Second, there is a cost to the public interest. Don’t take it from me. Take it from the Select Committee report. “Online falsehoods can derail democratic contestation, and harm freedom of expression,” it said. “Falsehoods can erode people’s trust in authoritative sources of information, which provide a foundation of facts for rational discourse. Psychological research has shown that being exposed to large amounts of misinformation can make people stop believing facts altogether, and decrease their engagement in public discourse.” The Select Committee also expressed concern about the proliferation of online news sources that “do not apply standards of professional journalism”. It identified public education and quality journalism as key pillars of nurturing an informed public. In Global Times Singapore, we see an archetype of a disinformation site attempting to undermine educators and professional journalists. The government needs to tell us if sites like this are excused from the principles and recommendations offered by the Select Committee, just because they are pro-PAP.

Third, there is also a cost to Singapore’s ruling party. I am not a PAP member, but if I were, I would be outraged at how pro-PAP sites are tainting my party’s hard-earned reputation for rational and sober governance. I would remind the party’s third and fourth generation leaders that Lee Kuan Yew, while always mindful of the popular will, resisted the populist temptation. I would advise them that people know you by the company you keep. Netizen Lee Kuan Yew would have remembered this, and not compromised his brand by liking or sharing comments from shady commentators sucking up to him. He would not have allowed the clarity of his message to be clouded by duffers and fools claiming to love him and hate his opponents. If my party leaders bristle at my counsel and prefer to surround themselves with sycophants and cheerleaders, I would know this is the beginning of the end for my beloved PAP.

Like he would care.

Of course, one could argue that sites like Global Times Singapore do not speak for the government, which therefore has nothing to account for. It could be an independent volunteer outfit inspired, but not coordinated nor endorsed, by any government or party official. Or it could be the product of a rogue sub-contractor of a third-party contractor of an official arm of the state. It could even be an anti-government operation disguised as pro-government in order to give the PAP a bad name (creating imposter sites is a well-documented Russian disinformation tactic). Since we do not know its provenance, it is premature to blame the government or the ruling party for it. But, whatever its origins, it is not unreasonable to expect leaders to tell us where they stand.

Time to take a stand

Granted, the online conduct of opposition supporters is often worse. But such counter-arguments belong in the realm of partisan politics, not the public interest; they are forays into whataboutism, not moral reasoning. Regardless of what others are doing, leaders have a responsibility to set the tone for their followers, and to correct those who claim to be their supporters when they are wrong. Singapore’s ruling party has a greater moral responsibility than the rest, because of its supersized influence. Just as Donald Trump is rightly chastised for being slow to condemn racism in his ranks, citizens should demand that Singapore’s political parties check the excesses of their hardcore supporters.

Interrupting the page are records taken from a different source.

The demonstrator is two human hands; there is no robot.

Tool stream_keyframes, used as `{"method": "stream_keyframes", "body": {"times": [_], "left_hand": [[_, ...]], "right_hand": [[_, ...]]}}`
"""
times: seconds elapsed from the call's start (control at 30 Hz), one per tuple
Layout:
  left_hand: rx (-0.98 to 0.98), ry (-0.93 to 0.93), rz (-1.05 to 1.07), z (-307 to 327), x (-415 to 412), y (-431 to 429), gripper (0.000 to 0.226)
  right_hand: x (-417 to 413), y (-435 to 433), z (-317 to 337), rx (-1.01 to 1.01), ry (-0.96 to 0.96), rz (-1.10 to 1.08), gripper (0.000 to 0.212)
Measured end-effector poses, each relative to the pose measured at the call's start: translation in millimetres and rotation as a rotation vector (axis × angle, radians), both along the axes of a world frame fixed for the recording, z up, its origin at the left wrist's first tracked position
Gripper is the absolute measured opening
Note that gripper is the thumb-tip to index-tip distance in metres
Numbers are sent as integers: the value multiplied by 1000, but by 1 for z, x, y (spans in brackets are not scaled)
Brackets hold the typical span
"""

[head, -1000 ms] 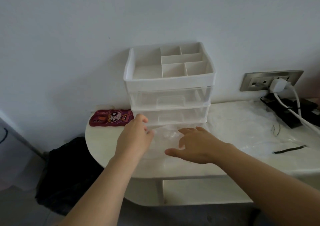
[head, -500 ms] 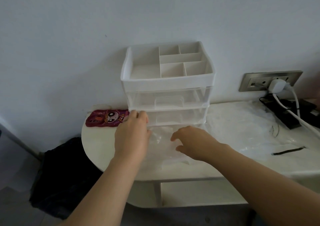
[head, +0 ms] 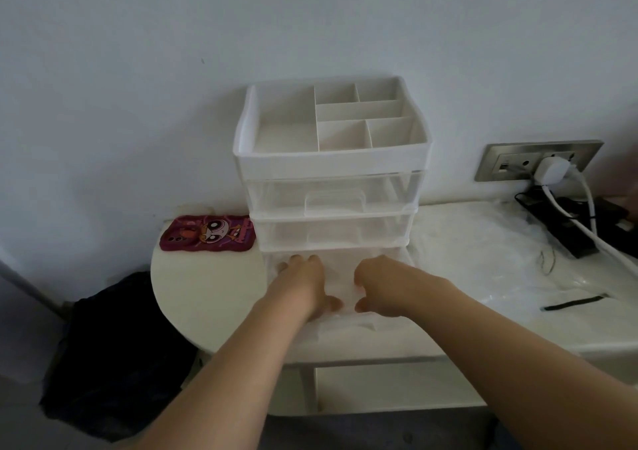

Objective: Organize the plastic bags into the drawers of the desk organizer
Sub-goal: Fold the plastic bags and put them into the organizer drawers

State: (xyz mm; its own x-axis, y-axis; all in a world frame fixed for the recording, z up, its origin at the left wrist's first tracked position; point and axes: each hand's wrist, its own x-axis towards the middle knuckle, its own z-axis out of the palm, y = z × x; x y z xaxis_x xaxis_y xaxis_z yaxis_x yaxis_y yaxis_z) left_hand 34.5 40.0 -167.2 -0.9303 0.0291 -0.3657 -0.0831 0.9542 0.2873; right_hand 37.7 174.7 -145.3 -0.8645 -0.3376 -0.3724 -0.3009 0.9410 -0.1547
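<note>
Leans over a white tabletop [head: 207,297] with both bare arms stretched forward. Faces the desk organizer [head: 331,159], set at the back edge against the wall: open tray with dividers on top, two clear drawers shut beneath it, and the bottom drawer [head: 397,256] drawn out toward the front edge.

Reaches into that drawer with both hands. Lays the left hand [head: 300,284] flat, fingers straight and pointing at the wall, thumb out to the right, palm down on a clear plastic bag [head: 340,278]. Sets the right hand [head: 386,284] just beside it, knuckles up, fingers bent down into the drawer with the tips out of sight, thumb aimed at the left thumb. Cannot tell whether pinching the bag there or only pushing on it. Leaves a narrow strip of the bag showing between the two hands, inside the drawer, hard to trace, clear on clear.

Has more crumpled plastic bags [head: 483,253] spread over the right half of the tabletop, just beside the organizer. Has a red pouch [head: 209,234] with a cartoon face at the back left edge, close against the organizer's left side.

Toward the back right corner: a wall socket [head: 511,163] with a white plug [head: 552,171] in it, a white cable [head: 587,232] running over a black adapter [head: 566,239]. Near the front edge on the right, a thin black strip [head: 574,303] on the plastic. Below the rounded left end, on the floor, a dark bundle [head: 114,353].
</note>
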Motion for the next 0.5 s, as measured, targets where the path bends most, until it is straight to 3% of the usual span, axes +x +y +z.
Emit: {"method": "stream_keyframes", "body": {"times": [0.27,0.5], "left_hand": [[-12,-52,-36,-2,-1,-5,74],[92,222,-134,8,19,-15,37]], "right_hand": [[-5,10,5,-44,7,-10,38],[5,57,40,-373,258,-75,15]]}}
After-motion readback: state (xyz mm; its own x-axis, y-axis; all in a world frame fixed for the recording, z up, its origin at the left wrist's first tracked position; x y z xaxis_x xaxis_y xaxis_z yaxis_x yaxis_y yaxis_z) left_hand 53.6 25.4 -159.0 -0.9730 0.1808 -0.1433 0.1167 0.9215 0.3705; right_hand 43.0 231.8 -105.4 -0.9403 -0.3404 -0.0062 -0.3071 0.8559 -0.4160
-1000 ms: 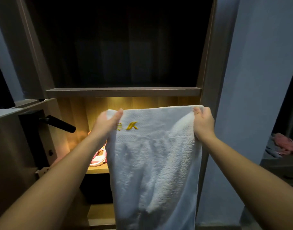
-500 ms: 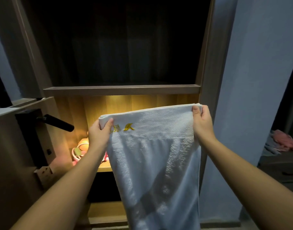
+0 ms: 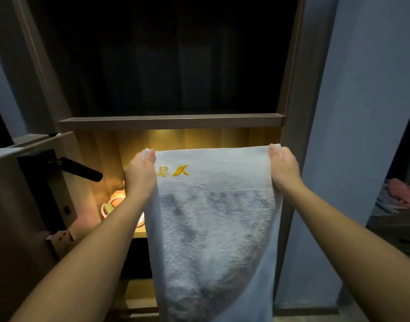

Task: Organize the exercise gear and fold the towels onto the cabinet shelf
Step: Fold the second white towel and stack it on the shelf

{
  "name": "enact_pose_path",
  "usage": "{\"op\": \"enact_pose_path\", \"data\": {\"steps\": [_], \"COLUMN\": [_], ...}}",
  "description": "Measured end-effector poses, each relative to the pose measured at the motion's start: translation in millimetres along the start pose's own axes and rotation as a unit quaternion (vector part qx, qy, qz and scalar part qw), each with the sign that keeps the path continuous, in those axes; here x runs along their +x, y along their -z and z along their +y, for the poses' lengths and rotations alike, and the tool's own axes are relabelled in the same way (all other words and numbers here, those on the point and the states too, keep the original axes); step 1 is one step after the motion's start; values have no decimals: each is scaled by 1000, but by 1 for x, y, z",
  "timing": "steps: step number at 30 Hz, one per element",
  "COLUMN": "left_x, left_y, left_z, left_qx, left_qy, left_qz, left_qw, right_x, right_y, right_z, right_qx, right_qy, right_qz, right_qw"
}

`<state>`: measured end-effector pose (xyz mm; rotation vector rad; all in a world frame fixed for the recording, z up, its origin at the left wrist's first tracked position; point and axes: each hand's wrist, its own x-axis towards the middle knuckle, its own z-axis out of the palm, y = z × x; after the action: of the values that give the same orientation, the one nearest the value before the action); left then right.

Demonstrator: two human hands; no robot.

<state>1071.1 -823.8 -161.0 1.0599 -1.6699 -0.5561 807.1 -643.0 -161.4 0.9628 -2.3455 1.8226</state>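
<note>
Holding the white terry towel with yellow embroidered lettering [image 3: 213, 217] up by its top corners, the left hand [image 3: 140, 175] pinches one corner and the right hand [image 3: 283, 169] pinches the other, each closed tightly on the hem. The towel hangs flat between them, in front of the lit wooden cabinet shelf [image 3: 139, 234], its lower end running out of view below.

To fold it well, the top edge should be kept taut and level, and the two corners brought together so the side hems line up; a judgement, since the cloth looks thick and will likely bulge at the crease unless smoothed.

Beyond and just below the left hand, pale pink exercise gear [image 3: 113, 204] sits on the shelf, partly hidden by the forearm, so its exact shape is unclear. It occupies the near-left part of the shelf and may crowd the folded towel. Left of that hand, a black lever door handle [image 3: 79, 168] juts from an open door and could snag the cloth. Far off to the right of the right hand lies a pink bundle of cloth [image 3: 401, 190].
</note>
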Motion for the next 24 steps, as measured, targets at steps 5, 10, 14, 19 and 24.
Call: {"op": "enact_pose_path", "data": {"steps": [5,10,14,19,24], "left_x": [10,33,65,34,36], "left_y": [-8,-9,11,-6,-5], "left_z": [-5,10,52,14,10], "left_qx": [87,88,-75,138,99], "left_qy": [29,54,-116,-42,-10], "left_qz": [-57,-72,105,-54,-20], "left_qw": [994,992,985,988,995], "right_x": [12,22,54,28,41], "right_y": [-4,7,16,-15,-15], "right_z": [-5,-23,-64,-2,-4], "right_qx": [-78,-83,53,-374,-305], "right_qy": [-145,-136,144,171,177], "right_qz": [-119,-169,99,-82,-49], "right_qw": [979,973,983,908,934]}}
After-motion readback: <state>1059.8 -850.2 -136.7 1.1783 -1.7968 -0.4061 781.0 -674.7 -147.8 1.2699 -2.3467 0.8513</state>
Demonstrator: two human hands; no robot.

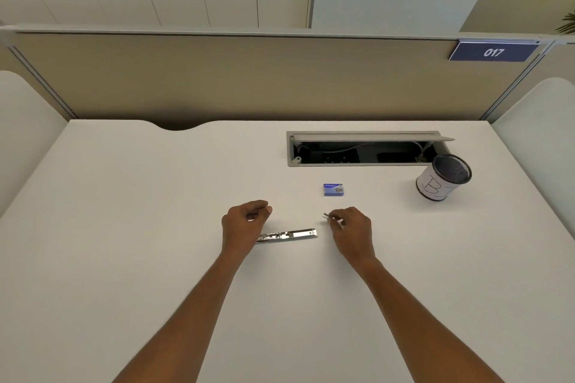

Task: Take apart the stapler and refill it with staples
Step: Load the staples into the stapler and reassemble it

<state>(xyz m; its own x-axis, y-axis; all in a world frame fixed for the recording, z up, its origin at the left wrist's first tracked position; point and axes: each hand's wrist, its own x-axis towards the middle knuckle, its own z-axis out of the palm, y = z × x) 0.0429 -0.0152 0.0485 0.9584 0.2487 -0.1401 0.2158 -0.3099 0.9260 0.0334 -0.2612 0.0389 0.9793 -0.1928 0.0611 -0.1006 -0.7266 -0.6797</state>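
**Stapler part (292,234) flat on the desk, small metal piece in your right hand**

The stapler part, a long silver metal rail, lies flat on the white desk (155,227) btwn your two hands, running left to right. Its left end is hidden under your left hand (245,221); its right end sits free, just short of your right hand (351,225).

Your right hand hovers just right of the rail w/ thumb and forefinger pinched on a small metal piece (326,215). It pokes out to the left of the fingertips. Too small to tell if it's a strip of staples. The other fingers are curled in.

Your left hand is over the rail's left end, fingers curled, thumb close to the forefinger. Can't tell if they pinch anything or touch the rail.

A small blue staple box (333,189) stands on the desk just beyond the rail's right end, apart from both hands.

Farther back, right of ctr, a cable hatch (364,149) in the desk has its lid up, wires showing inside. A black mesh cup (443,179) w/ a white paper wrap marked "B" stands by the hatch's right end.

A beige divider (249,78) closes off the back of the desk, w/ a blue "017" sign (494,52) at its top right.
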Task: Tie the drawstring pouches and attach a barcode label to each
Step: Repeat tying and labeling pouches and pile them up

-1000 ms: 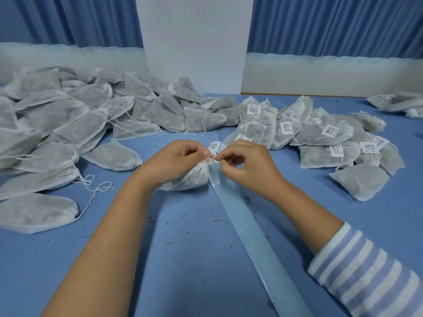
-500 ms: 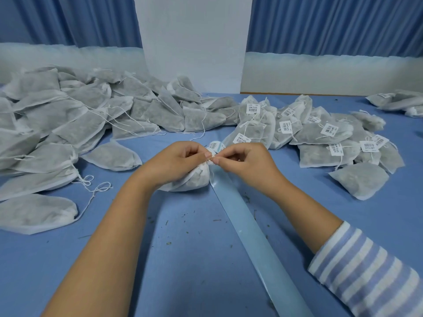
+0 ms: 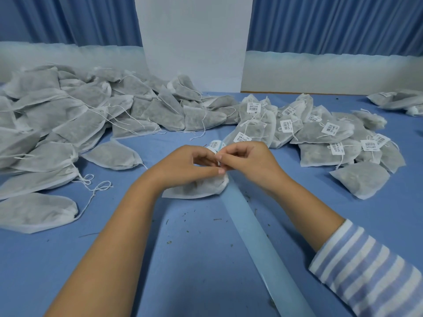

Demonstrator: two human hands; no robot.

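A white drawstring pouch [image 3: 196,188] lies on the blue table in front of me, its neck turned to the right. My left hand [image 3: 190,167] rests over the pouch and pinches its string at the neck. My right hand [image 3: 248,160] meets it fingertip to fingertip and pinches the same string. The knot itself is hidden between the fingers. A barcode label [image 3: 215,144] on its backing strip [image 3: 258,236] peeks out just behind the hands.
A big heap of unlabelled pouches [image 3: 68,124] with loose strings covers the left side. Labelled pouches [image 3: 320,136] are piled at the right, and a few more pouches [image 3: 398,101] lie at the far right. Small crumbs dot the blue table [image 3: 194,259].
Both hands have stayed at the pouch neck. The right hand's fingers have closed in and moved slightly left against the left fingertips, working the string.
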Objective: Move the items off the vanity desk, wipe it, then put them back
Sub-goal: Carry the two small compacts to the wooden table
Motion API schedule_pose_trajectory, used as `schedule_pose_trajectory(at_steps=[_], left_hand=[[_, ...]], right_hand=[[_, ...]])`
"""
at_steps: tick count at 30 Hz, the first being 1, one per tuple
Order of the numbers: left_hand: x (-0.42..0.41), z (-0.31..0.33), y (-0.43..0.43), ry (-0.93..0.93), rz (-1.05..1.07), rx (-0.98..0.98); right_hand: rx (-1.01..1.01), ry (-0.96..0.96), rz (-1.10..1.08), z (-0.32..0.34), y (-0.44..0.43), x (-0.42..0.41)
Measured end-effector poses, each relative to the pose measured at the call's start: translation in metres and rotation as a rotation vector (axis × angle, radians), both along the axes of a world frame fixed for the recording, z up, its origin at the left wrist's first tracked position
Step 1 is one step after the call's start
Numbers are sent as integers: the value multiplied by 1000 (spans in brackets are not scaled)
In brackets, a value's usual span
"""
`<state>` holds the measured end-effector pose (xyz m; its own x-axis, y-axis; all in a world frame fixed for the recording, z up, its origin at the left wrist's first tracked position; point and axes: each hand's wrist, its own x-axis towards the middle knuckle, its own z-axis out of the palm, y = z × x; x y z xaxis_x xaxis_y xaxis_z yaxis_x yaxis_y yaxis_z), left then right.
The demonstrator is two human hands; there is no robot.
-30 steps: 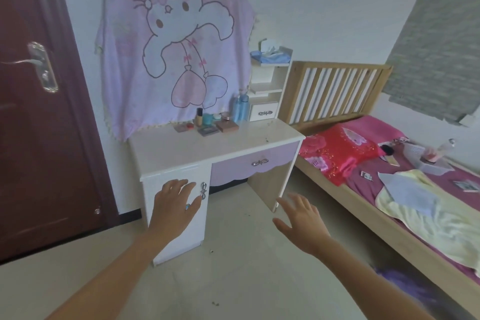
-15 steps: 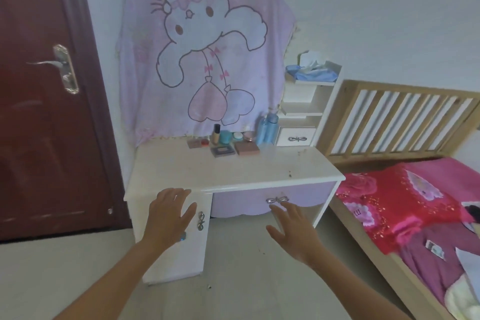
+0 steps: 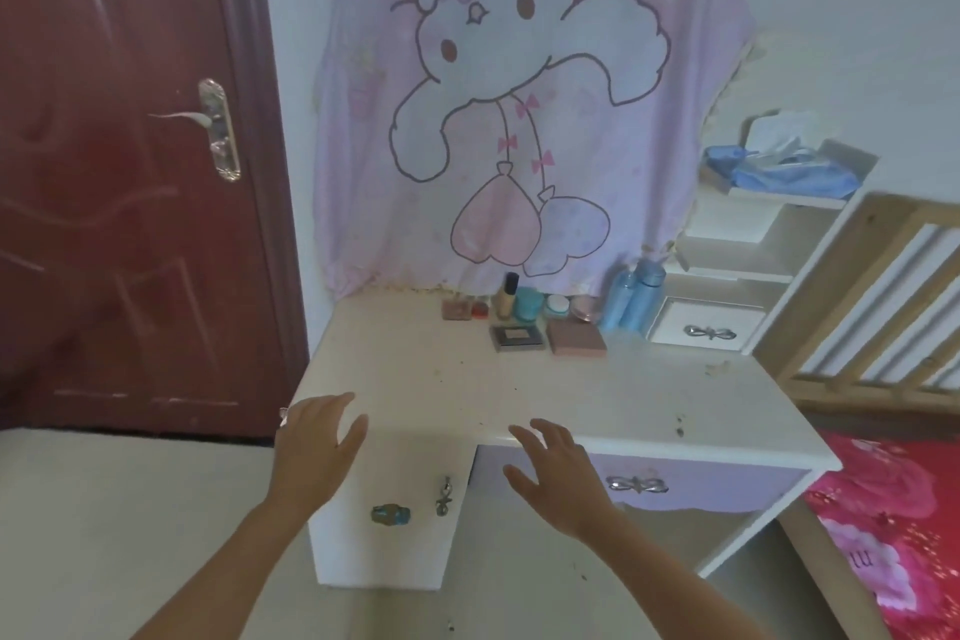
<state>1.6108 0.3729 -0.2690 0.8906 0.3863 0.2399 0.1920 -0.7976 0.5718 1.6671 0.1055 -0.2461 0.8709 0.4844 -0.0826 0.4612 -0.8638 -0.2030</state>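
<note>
left hand (image 3: 317, 447) spread, holding nothing | right hand (image 3: 558, 470) spread, holding nothing | both hands near vanity desk (image 3: 467, 395) front edge

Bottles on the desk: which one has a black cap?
The small beige bottle, standing just left of the teal jar. The two blue bottles farther right are taller and blue all over.

smooth white vanity desk (image 3: 545, 395), cloth hanging (image 3: 519, 94), glossy red-brown door (image 3: 119, 172)
</note>
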Motion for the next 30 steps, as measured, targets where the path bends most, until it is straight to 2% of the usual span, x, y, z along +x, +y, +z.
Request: schedule_pose_trajectory(at_steps=[7,17,25,30], left_hand=[[98,-9,29,6,-36,-27],[182,-44,21,116,-155,-25],[246,-53,20,122,-69,0],[279,-59,29,191,20,51]], right_hand=[[-41,19,-32,5,40,92],[-115,149,-65,-27,42,159],[-53,108,49,-32,60,262],[-23,184,150,-46,86,316]])
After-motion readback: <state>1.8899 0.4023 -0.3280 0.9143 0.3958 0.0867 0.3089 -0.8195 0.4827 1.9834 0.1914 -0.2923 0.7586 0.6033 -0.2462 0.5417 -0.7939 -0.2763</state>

When such ugliness reaches dangerous levels on the anti-PAP side, I would apply the same standard. Correction: I have done that already, back in the days when I blogged more regularly about Singapore. In the 2011 general election campaign, for example, I was among the first commentators ordinarily critical of the government to decry netizens’ personal attacks on the debutante PAP candidate, Tin Pei Ling. I accused the anti-government Temasek Review of corrupting the political terrain with its report on Tin, even though I was rooting for her National Solidarity Party opponent, Nicole Seah.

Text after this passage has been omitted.